> Aim of the exercise
Return every line from the one with "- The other" through the one with "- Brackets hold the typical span", inclusive, exactly as it appears below.

Stored items:

=== Section Start ===

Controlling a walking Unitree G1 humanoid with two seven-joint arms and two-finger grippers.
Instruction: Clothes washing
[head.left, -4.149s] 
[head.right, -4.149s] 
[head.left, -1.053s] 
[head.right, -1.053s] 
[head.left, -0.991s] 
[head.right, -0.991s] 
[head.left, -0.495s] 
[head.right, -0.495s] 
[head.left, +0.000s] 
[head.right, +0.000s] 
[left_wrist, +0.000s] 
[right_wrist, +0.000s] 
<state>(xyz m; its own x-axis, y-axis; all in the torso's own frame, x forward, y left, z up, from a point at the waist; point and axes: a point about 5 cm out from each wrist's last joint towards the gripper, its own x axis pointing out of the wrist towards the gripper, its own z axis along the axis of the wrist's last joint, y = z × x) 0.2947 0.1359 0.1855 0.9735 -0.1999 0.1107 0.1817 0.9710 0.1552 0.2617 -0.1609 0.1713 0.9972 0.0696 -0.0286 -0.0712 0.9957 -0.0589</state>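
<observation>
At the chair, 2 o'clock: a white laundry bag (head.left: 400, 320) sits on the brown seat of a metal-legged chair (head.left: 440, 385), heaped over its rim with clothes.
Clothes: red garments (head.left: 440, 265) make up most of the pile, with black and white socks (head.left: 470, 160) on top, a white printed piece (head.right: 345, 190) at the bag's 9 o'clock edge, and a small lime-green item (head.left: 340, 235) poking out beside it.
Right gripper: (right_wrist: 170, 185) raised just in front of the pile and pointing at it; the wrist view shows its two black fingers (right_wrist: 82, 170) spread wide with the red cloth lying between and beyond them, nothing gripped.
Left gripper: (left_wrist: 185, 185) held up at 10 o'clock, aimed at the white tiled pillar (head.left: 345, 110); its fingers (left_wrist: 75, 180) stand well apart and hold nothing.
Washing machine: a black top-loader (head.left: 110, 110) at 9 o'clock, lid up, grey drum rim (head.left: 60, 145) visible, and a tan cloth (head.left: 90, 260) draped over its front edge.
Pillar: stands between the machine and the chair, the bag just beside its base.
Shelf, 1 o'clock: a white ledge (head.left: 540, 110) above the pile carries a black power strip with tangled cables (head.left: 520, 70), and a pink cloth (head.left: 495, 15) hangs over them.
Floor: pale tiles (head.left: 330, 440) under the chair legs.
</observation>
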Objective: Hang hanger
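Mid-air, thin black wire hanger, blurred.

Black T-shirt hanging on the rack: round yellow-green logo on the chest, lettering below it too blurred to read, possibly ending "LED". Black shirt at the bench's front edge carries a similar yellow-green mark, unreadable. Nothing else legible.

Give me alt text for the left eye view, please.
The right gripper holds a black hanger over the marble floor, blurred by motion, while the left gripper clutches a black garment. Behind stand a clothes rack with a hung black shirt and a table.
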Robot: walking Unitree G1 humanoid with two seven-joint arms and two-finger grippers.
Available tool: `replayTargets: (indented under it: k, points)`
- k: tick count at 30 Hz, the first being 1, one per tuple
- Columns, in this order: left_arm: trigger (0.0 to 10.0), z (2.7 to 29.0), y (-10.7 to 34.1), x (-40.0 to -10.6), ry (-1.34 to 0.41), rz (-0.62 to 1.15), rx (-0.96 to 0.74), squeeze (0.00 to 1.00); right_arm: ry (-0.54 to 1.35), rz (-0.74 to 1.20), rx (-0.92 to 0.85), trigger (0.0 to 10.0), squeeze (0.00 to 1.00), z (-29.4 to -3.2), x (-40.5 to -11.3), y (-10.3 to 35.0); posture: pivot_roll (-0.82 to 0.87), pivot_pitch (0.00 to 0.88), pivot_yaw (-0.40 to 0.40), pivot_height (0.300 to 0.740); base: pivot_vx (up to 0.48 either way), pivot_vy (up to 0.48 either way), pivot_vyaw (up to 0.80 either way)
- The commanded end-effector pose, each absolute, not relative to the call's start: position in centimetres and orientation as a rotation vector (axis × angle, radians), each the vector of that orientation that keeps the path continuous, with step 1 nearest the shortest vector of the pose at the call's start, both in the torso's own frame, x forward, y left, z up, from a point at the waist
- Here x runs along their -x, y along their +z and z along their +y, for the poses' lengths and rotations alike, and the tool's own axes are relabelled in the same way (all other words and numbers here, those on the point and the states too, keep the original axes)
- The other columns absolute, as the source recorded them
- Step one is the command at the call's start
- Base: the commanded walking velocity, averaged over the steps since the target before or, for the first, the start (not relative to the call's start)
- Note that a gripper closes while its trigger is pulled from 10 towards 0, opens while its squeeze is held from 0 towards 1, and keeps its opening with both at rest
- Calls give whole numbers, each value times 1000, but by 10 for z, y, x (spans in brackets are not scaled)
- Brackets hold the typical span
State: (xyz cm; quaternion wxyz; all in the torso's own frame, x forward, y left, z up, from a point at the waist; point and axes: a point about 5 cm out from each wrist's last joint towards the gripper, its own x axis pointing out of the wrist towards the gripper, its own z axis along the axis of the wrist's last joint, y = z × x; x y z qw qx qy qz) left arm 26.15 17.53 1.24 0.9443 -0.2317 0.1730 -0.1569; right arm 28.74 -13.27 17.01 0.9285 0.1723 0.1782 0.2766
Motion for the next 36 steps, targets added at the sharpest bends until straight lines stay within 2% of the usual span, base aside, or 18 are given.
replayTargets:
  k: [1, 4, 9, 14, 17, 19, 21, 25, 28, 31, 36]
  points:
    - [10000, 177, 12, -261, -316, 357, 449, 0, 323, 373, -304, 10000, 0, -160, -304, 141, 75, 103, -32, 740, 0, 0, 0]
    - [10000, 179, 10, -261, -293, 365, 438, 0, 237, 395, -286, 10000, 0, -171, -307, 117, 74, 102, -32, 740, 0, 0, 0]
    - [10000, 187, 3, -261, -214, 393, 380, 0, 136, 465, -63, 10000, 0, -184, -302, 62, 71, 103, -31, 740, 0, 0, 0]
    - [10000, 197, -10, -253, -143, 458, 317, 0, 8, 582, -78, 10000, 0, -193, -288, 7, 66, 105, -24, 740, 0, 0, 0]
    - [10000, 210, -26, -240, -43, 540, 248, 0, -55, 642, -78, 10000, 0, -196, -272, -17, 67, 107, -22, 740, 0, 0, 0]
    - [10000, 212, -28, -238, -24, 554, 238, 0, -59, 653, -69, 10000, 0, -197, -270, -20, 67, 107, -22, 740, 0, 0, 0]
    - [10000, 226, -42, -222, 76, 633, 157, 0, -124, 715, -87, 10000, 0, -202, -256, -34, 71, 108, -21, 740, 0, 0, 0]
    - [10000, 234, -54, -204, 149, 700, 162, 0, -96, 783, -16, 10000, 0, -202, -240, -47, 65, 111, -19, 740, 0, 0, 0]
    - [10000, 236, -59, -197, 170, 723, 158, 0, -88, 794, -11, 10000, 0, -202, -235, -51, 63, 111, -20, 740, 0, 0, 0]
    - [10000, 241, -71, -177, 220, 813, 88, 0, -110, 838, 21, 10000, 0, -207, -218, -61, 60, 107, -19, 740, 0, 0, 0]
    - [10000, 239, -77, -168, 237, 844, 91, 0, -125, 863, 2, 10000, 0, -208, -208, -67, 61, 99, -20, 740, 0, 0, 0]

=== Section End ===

> Answer
- The other columns absolute, as the source recorded them
- Step one is the command at the call's start
- Base: the commanded walking velocity, averaged over the steps since the target before or, for the first, the start (not relative to the call's start)
- Note that a gripper closes while its trigger is pulled from 10 towards 0, opens while its squeeze is held from 0 towards 1, and keeps its opening with both at rest
- Calls give whole numbers, each value times 1000, but by 10 for z, y, x (spans in brackets are not scaled)
- Brackets hold the typical span

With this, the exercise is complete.